Me: Good morning everyone, today...
Mavis: MR SHEPHERD I KNOW I KNOW!
Me: I haven't asked you anything yet Mavis, now today we need to...
Barry: Mr Shepherd?
Me: Yes Barry, what is it?
......
Barry: Mr Shepherd?
Me: Yes Barry.
...
Barry: Mr Shepherd?
Me: Barry I think your sound might be off, you need to...
Mavis: MR SHEPHERD I KNOW THE ANSWER I KNOW THE ANSWER!
Me: For Goodness' sake Mavis, there hasn't been a question yet! Now can we make a start on...
Barry: I think I've got coronavirus.
All children: Eeeurrgghh!
Me: Sssh, everyone please! Barry why do you say that? Have you got any symptoms?
Barry: I've got toothache.
Me: Right, I'm not sure that...
Barry: And last night I banged my head.
Me: It sounds to me like you don't need to worry Barry, I...
Mavis: MR SHEPHERD CAN I SAY ONE CAN I SAY ONE??!!

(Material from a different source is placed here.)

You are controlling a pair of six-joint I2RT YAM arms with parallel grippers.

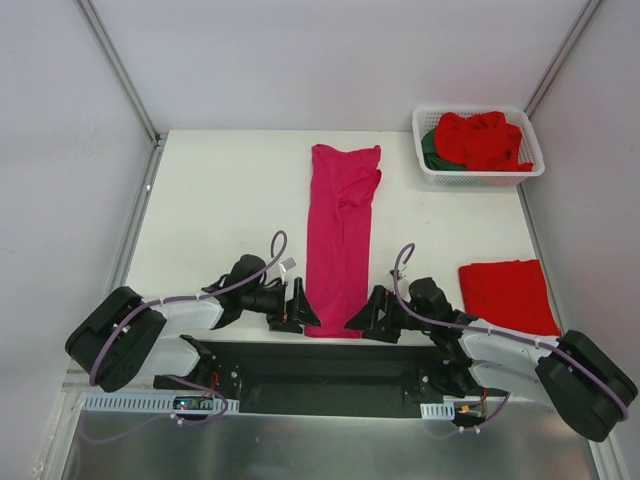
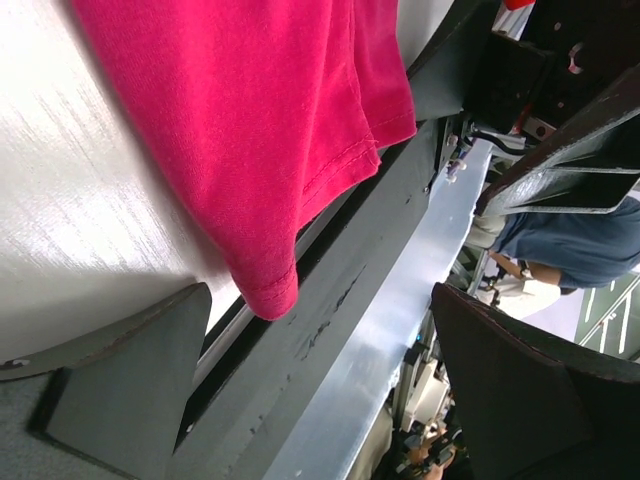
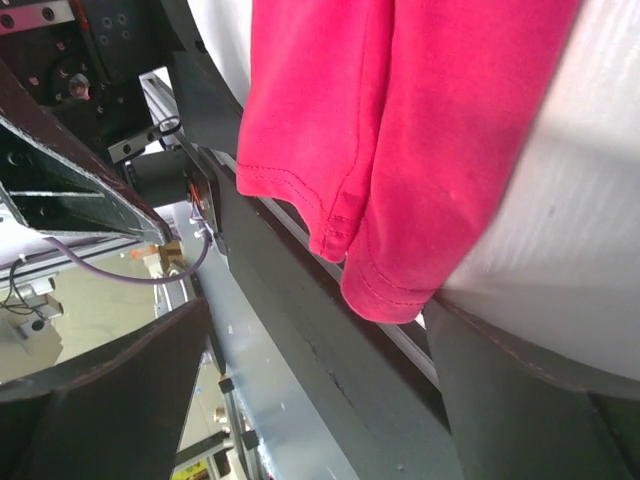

Me: Mavis I really love your enthusiasm but we haven't...Jeremy, stop sharing your screen now!
Jeremy: What?? It's sick!
Me: Yes I like Fortnite too but we don't need to see it now, please...
Jeremy: Mr Shepherd are you on Fortnite?
Cynthia: Are you a YouTuber Mr Shepherd?
Trevor: Are you on TikTok?
Me: NO! I only have a very vague concept of what you're talking about! Now please, can we do some maths. Yesterday we were looking at the written method for addition...
Florence: (stupid bitch I told her I didn't want that one...)
Me: Florence you need to mute yourself please.
Florence: (I'll punch the stupid cow in the face next time she...)
Me: FLORENCE, MUTE YOURSELF!
Jeremy: Oh my gosh Mr Shepherd you can mute her yourself!
Me: Oh yes, I'll do that. Florence please tell your Mum to leave the room. Now, who'd like to have a go...
Mavis: MR SHEPHERD I'VE GOT ONE I'VE GOT ONE!!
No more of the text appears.